To assess time trends in the contribution of processed foods to food purchases made by Brazilian households and to explore the potential impact on the overall quality of the diet.


Application of a new classification of foodstuffs based on extent and purpose of food processing to data collected by comparable probabilistic household budget surveys. The classification assigns foodstuffs to the following groups: unprocessed/minimally processed foods (Group 1); processed culinary ingredients (Group 2); or ultra-processed ready-to-eat or ready-to-heat food products (Group 3).


Eleven metropolitan areas of Brazil.


Households; n 13 611 in 1987–8, n 16 014 in 1995–5 and n 13 848 in 2002–3.


Over the last three decades, the household consumption of Group 1 and Group 2 foods has been steadily replaced by consumption of Group 3 ultra-processed food products, both overall and in lower- and upper-income groups. In the 2002–3 survey, Group 3 items represented more than one-quarter of total energy (more than one-third for higher-income households). The overall nutrient profile of Group 3 items, compared with that of Group 1 and Group 2 items, revealed more added sugar, more saturated fat, more sodium, less fibre and much higher energy density.

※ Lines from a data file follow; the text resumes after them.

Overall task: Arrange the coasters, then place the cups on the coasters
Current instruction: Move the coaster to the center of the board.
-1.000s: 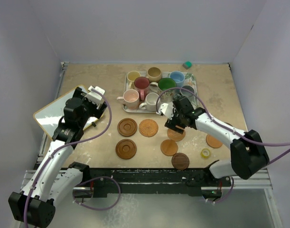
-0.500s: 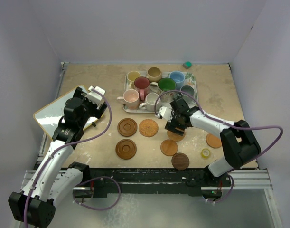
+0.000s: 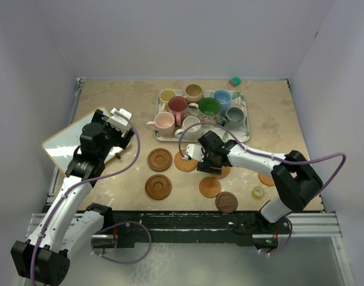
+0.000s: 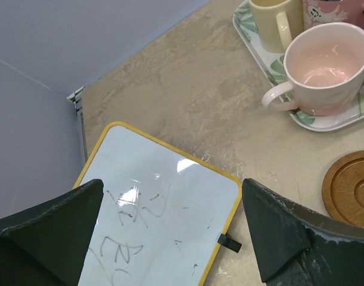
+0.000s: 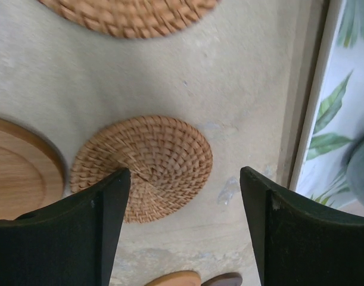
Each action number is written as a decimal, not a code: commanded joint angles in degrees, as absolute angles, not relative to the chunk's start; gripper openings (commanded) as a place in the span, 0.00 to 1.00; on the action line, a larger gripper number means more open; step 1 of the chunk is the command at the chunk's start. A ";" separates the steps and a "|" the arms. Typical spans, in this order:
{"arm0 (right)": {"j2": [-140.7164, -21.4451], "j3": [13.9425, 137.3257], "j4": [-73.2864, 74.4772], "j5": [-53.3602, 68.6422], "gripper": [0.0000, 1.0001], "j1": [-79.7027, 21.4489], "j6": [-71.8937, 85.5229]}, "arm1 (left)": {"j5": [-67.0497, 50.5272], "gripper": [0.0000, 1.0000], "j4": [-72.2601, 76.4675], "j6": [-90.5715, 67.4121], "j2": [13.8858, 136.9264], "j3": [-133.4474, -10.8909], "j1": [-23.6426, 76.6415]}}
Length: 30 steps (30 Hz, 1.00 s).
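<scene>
The woven coaster [image 5: 143, 167] looks light, thin and a little flexible, and its rough weave should resist slipping. It lies flat, so only the rim offers a hold: a pinch across the edge, or a slide along the table [image 5: 229, 71], would suit. Being round, it has no long axis, and its face points up. It sits just near of the leaf-print tray [image 5: 342, 89], right of another woven coaster [image 5: 128, 12], with a wooden coaster [image 5: 15, 173] just beside it. The right gripper [image 5: 184, 179] hovers over it, jaws apart and empty. Far left, the left gripper [image 4: 170, 196] hangs wide and empty above a whiteboard [image 4: 158, 226].
</scene>
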<state>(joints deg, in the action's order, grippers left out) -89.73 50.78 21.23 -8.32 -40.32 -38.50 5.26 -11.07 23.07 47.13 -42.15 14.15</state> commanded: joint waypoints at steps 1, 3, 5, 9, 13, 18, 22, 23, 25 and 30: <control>-91.71 50.31 23.45 -2.56 0.78 -44.28 -36.39 | 5.35 0.95 -7.78 22.24 46.71 -41.57 13.22; -91.67 49.99 23.38 -2.42 0.77 -45.44 -36.39 | 5.45 0.95 -7.74 22.24 46.70 -41.45 13.05; -91.81 49.78 23.38 -1.98 0.77 -46.76 -36.48 | 5.66 0.95 -7.59 22.24 46.83 -41.51 12.97; -92.71 49.88 24.13 -1.71 0.76 -48.90 -36.30 | 5.97 0.95 -7.47 22.23 46.92 -41.44 12.66; -90.83 50.94 26.13 1.65 0.76 -48.85 -34.90 | 5.82 0.95 -7.47 22.20 47.06 -41.39 12.40; -85.34 51.27 28.00 1.24 0.78 -47.89 -35.22 | 5.24 0.95 -7.53 22.24 47.07 -41.40 12.22; -80.91 51.75 31.03 3.06 0.81 -44.39 -36.29 | 4.88 0.95 -7.72 22.24 46.70 -41.31 12.22; -80.14 51.78 31.93 3.82 0.82 -42.65 -36.62 | 4.84 0.95 -7.73 22.24 46.58 -41.31 12.22; -78.86 51.75 33.35 5.44 0.85 -39.38 -37.31 | 4.69 0.95 -7.81 22.16 46.34 -41.31 12.13; -76.74 49.43 34.51 6.33 0.89 -32.78 -40.56 | 4.31 0.95 -7.89 22.06 45.97 -41.42 12.13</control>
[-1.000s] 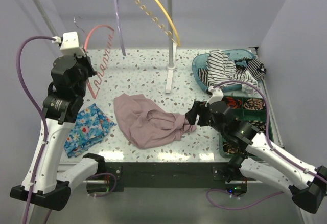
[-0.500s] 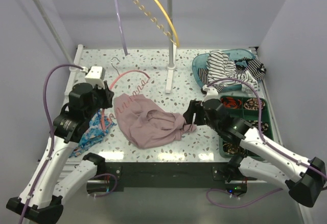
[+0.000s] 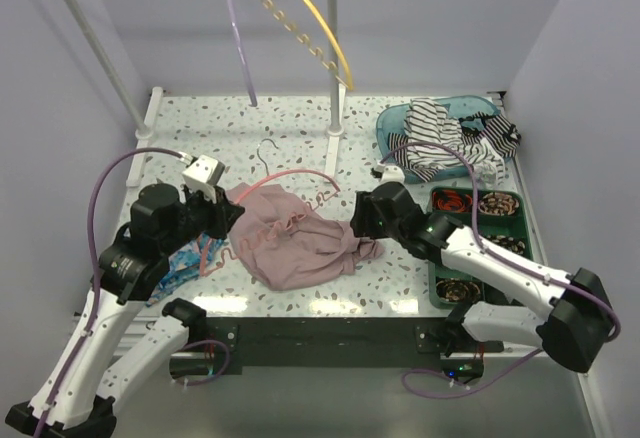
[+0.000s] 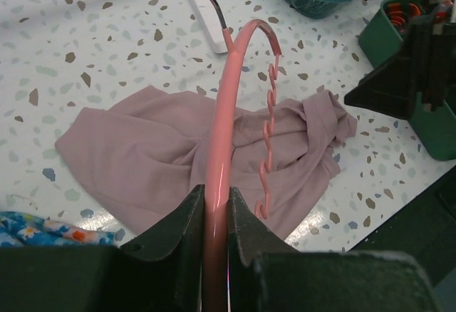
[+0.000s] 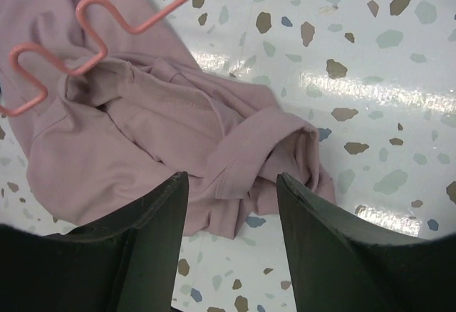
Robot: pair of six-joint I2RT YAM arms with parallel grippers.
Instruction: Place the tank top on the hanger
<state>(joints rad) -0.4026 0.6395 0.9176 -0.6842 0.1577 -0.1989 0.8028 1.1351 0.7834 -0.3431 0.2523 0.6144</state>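
The left gripper (image 4: pixel 216 209) is clamped tight on the rim of the coral hanger (image 4: pixel 221 120), which reaches out over the crumpled mauve tank top (image 3: pixel 290 248) on the speckled table (image 3: pixel 300 138). The right gripper (image 5: pixel 231 180) stands open, its fingers straddling the tank top's right-hand fold. A blue floral cloth (image 4: pixel 43 228) lies just left of the tank top. A striped garment (image 3: pixel 440 128) lies well beyond it to the right.

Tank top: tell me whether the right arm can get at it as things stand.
Probably yes. The right gripper hangs, jaws open, right over the bunched edge of the tank top with nothing between. The hanger in the left gripper sits farther along the cloth, clear of that spot.
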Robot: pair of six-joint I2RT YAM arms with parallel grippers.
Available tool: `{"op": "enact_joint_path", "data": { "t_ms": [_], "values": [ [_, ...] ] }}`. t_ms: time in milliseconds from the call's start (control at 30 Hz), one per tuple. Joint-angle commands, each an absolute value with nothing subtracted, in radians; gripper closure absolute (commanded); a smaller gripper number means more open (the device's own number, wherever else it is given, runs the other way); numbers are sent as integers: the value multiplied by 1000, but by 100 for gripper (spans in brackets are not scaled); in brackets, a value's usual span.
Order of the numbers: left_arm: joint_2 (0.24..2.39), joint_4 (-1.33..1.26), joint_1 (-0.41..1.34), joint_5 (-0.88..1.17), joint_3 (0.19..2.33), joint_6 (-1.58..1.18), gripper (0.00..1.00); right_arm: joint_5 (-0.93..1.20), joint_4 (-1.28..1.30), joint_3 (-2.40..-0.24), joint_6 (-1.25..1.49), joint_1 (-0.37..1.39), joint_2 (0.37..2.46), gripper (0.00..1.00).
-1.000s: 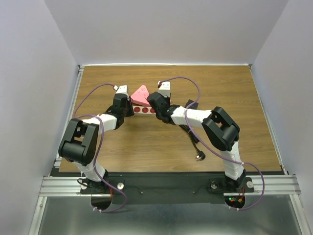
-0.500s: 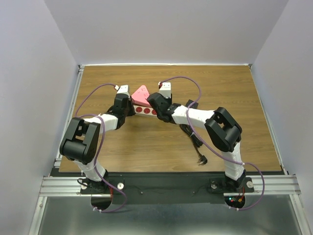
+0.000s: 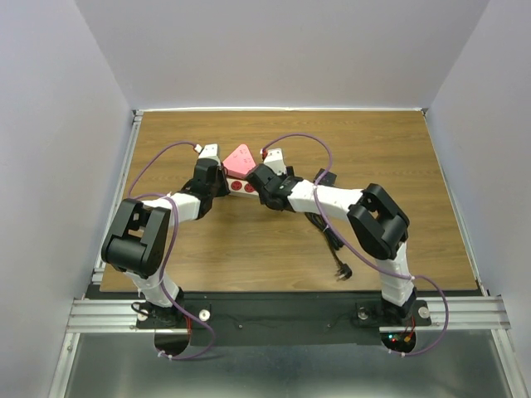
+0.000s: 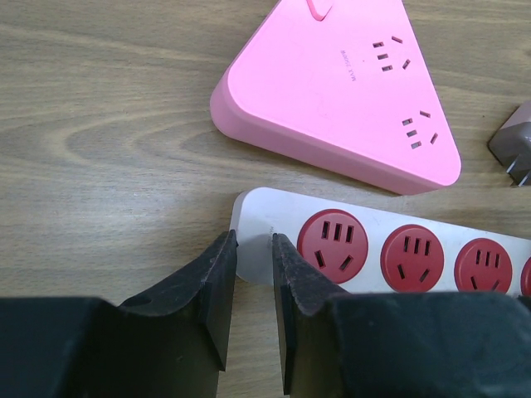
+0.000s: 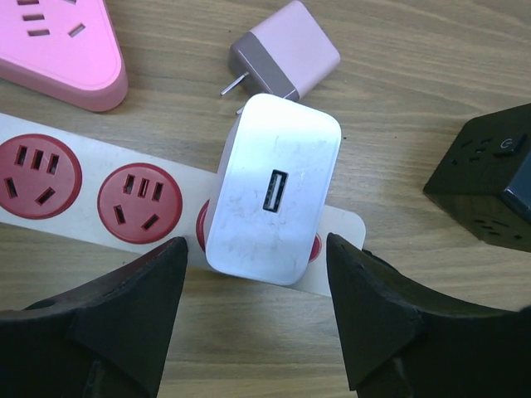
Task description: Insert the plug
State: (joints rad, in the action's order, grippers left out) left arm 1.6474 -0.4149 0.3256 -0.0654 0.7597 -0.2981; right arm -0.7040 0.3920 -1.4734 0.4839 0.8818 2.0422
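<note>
A white power strip (image 4: pixel 431 236) with red round sockets lies on the wooden table, also in the right wrist view (image 5: pixel 83 186) and the top view (image 3: pixel 241 187). A white USB charger plug (image 5: pixel 274 191) sits in the strip's rightmost socket. My right gripper (image 5: pixel 255 249) is open wide, one finger on each side of the plug, touching nothing. My left gripper (image 4: pixel 255 249) is almost shut, with only a narrow gap. Its fingertips (image 4: pixel 220 265) rest at the strip's left end.
A pink triangular power strip (image 4: pixel 332 91) lies just beyond the white one. A small pink adapter (image 5: pixel 286 58) lies on its side behind the plug. A black cube socket (image 5: pixel 489 191) stands to the right, its black cable (image 3: pixel 332 240) trailing toward the near edge.
My right wrist has shifted slightly left and toward me, over the strip's right end. The black cable's loose end slid a little. My left arm has not moved.
</note>
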Motion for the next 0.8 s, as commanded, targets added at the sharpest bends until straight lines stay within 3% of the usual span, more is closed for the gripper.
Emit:
{"op": "enact_joint_path", "data": {
  "t_ms": [0,533,700,767],
  "values": [
    [1683,-321,380,78,739,-345,66,-692,503,-1493,472,887,2010,26],
    [1660,-328,380,74,739,-339,65,-516,468,-1419,381,851,1637,0],
    [1591,-324,383,84,736,-351,54,-401,413,-1310,334,669,1557,0],
    [1566,-311,387,81,742,-356,44,-333,370,-1270,319,587,1523,0]
  ]
}}
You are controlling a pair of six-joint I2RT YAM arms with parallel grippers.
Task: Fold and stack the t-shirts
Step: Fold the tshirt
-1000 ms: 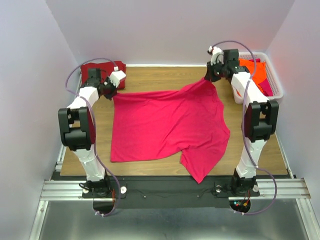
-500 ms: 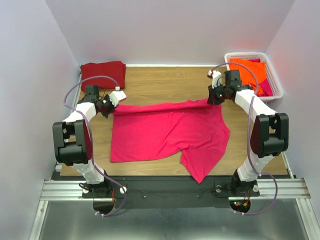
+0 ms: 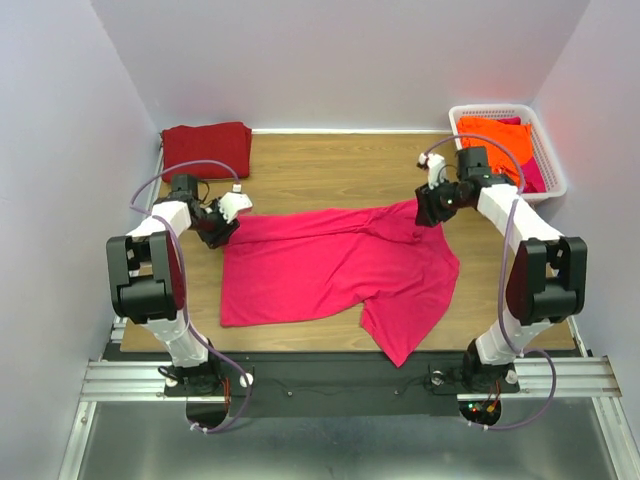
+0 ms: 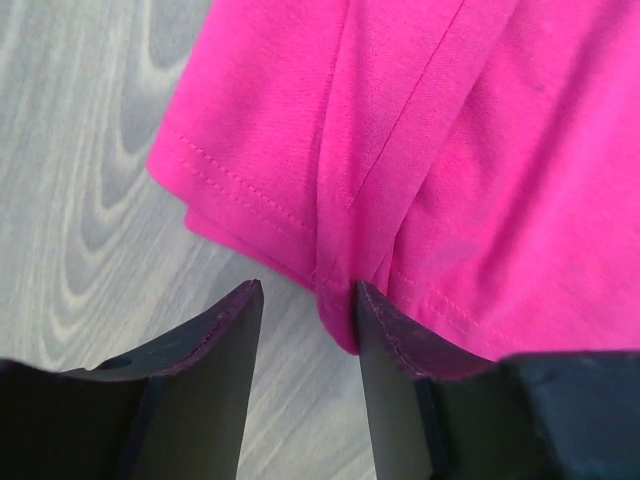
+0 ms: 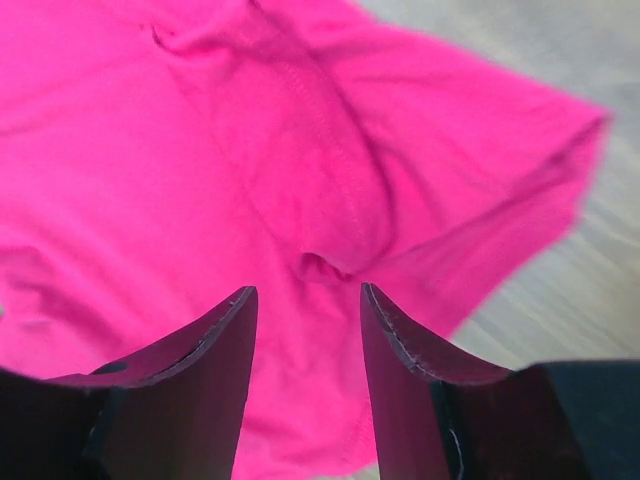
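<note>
white arms (image 3: 172,212), black joints (image 3: 147,272), looping lilac cables (image 3: 186,165)

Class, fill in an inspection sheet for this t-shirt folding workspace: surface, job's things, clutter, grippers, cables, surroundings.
Surface: wood-grain tabletop, flat, no stains seen.
Job's things: bright pink-red cloth t-shirt spread at centre, far edge rumpled; dark maroon folded shirt at the far left corner; orange shirts in the white latticed plastic basket at far right.
Clutter: nothing seen.
Grippers: left gripper open at the pink-red shirt's far left corner; right gripper open over its far right part; neither holds cloth.
Cables: purple cables loop along both arms.
Surroundings: plain pale walls; metal rails at the near edge.
</note>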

The high energy density and the unfavourable nutrition profiling of Group 3 food products, and also their potential harmful effects on eating and drinking behaviours, indicate that governments and health authorities should use all possible methods, including legislation and statutory regulation, to halt and reverse the replacement of minimally processed foods and processed culinary ingredients by ultra-processed food products.